• Exercise description
Once you reach the line with "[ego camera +" in the material below, copy each line exactly up to and including the line with "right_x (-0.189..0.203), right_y", and skip the pictures.

• Supplied information
%%

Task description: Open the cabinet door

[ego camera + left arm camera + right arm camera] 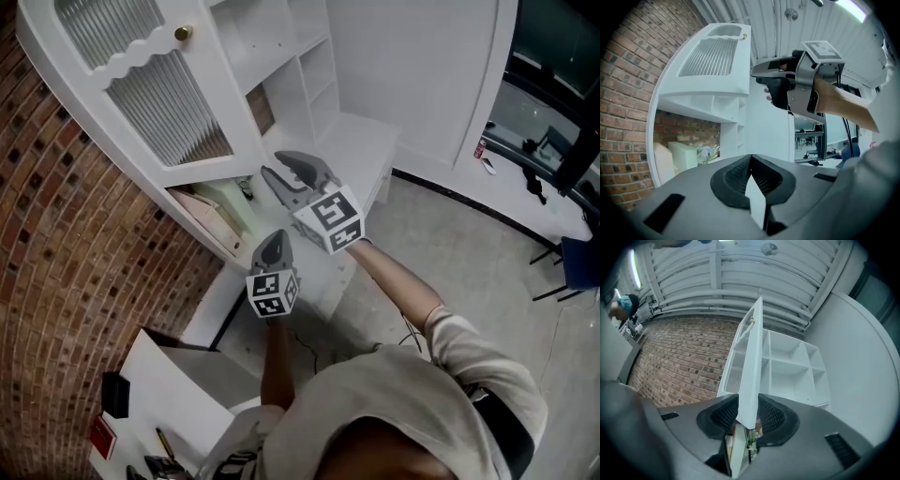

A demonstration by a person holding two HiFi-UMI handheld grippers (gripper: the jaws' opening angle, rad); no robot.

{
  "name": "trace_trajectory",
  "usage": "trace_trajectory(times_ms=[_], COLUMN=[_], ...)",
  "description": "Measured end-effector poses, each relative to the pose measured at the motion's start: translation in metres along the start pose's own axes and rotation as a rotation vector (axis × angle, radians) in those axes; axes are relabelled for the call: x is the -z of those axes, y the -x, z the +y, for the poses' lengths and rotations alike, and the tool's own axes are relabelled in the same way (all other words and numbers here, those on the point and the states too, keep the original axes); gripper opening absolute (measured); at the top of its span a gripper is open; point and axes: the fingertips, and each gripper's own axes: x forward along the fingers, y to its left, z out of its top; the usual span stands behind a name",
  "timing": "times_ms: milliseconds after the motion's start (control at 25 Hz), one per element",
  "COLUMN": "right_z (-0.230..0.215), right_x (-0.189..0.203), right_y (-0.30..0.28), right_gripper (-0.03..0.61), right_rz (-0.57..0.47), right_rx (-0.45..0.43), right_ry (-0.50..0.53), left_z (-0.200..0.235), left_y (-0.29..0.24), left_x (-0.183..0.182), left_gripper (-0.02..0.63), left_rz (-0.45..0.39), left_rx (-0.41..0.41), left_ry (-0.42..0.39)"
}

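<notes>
The white cabinet door (159, 94), with ribbed glass panels and a brass knob (183, 34), stands swung out from the cabinet. In the right gripper view the door (750, 362) runs edge-on between my right gripper's (749, 411) jaws, and both pads lie against it. From the head view the right gripper (278, 171) sits at the door's lower free corner. My left gripper (274, 242) hovers lower and nearer to me, apart from the door. Its jaws meet at the tips in the left gripper view (750, 161), where the right gripper (761, 77) shows beside the door (712, 61).
A brick wall (66, 262) stands left of the cabinet. White open shelves (314, 66) lie behind the door, with boxes and small items in the lower compartment (220, 211). A white table (164, 394) with small things is at lower left; a dark chair (572, 262) at right.
</notes>
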Motion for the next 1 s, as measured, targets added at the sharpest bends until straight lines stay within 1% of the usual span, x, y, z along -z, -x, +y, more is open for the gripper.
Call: trace_trajectory(times_ms=[80, 120, 160, 240, 320, 360, 480, 520, 560, 720, 840, 1000], right_z=[-0.004, -0.003, -0.002, 0.003, 0.005, 0.006, 0.006, 0.005, 0.006, 0.022, 0.036, 0.053], right_x=[0.003, 0.006, 0.009, 0.011, 0.012, 0.012, 0.010, 0.010, 0.008, 0.004, -0.001, -0.003], right_y=[-0.002, -0.006, -0.012, -0.026, -0.033, -0.035, -0.037, -0.037, -0.036, -0.030, -0.022, -0.006], right_gripper=[0.144, 0.151, 0.173, 0.320, 0.301, 0.277, 0.220, 0.171, 0.155, 0.143, 0.133, 0.137], right_rz=[0.023, 0.047, 0.070, 0.088, 0.084, 0.082, 0.064, 0.055, 0.048, 0.038, 0.028, 0.017], right_rx=[-0.015, -0.035, -0.067, -0.129, -0.140, -0.137, -0.105, -0.096, -0.096, -0.143, -0.179, -0.227], right_ry=[0.017, 0.016, 0.003, -0.045, -0.059, -0.054, -0.033, -0.027, -0.021, 0.006, 0.031, 0.065], left_z=[-0.006, -0.008, -0.010, -0.013, -0.014, -0.011, 0.003, 0.007, 0.010, 0.010, 0.001, -0.012], left_y=[-0.003, -0.004, -0.005, -0.004, 0.002, 0.004, 0.007, 0.007, 0.006, 0.000, -0.005, -0.009], left_x=[-0.002, -0.003, -0.004, -0.006, -0.002, 0.000, 0.006, 0.006, 0.006, 0.003, 0.001, 0.000], left_gripper=[0.026, 0.026, 0.026, 0.026, 0.026, 0.026, 0.026, 0.026, 0.026, 0.026, 0.026, 0.026], left_rz=[0.003, 0.003, 0.001, 0.000, 0.004, 0.006, 0.014, 0.014, 0.013, 0.011, 0.009, 0.005], left_rx=[0.010, 0.012, 0.013, 0.013, 0.006, 0.000, -0.022, -0.025, -0.026, -0.012, 0.009, 0.032], left_ry=[-0.011, -0.013, -0.014, -0.019, -0.017, -0.012, 0.000, 0.003, 0.006, 0.004, 0.000, -0.005])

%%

• Solution for this problem
[ego camera + left arm camera + right arm camera] 

A demonstration by a person holding two HiFi-UMI handheld grippers (gripper: the jaws' opening angle, rad); no robot.

{
  "name": "trace_trajectory",
  "usage": "trace_trajectory(times_ms=[_], COLUMN=[_], ...)",
  "description": "Measured end-effector poses, each relative to the pose measured at the motion's start: translation in metres along the start pose's own axes and rotation as a rotation vector (axis × angle, radians) in those axes; axes are relabelled for the call: x is the -z of those axes, y the -x, z the +y, for the poses' lengths and rotations alike, and the tool's own axes are relabelled in the same way (all other words and numbers here, those on the point and the states too, keep the original axes); gripper opening absolute (measured); at the top of its span a gripper is open; point and axes: the fingertips, and each gripper's own axes: x forward along the fingers, y to its left, z out of its top; the usual span stands behind a name",
  "timing": "times_ms: milliseconds after the motion's start (control at 25 Hz), one per element",
  "COLUMN": "right_z (-0.230..0.215), right_x (-0.189..0.203), right_y (-0.30..0.28), right_gripper (-0.03..0.61), right_rz (-0.57..0.47), right_rx (-0.45..0.43), right_ry (-0.50..0.53), left_z (-0.200..0.235), left_y (-0.29..0.24), left_x (-0.183..0.182), left_gripper (-0.02..0.63), left_rz (-0.45..0.39), left_rx (-0.41..0.41), left_ry (-0.42..0.39)"

What the exercise asked for is now complete.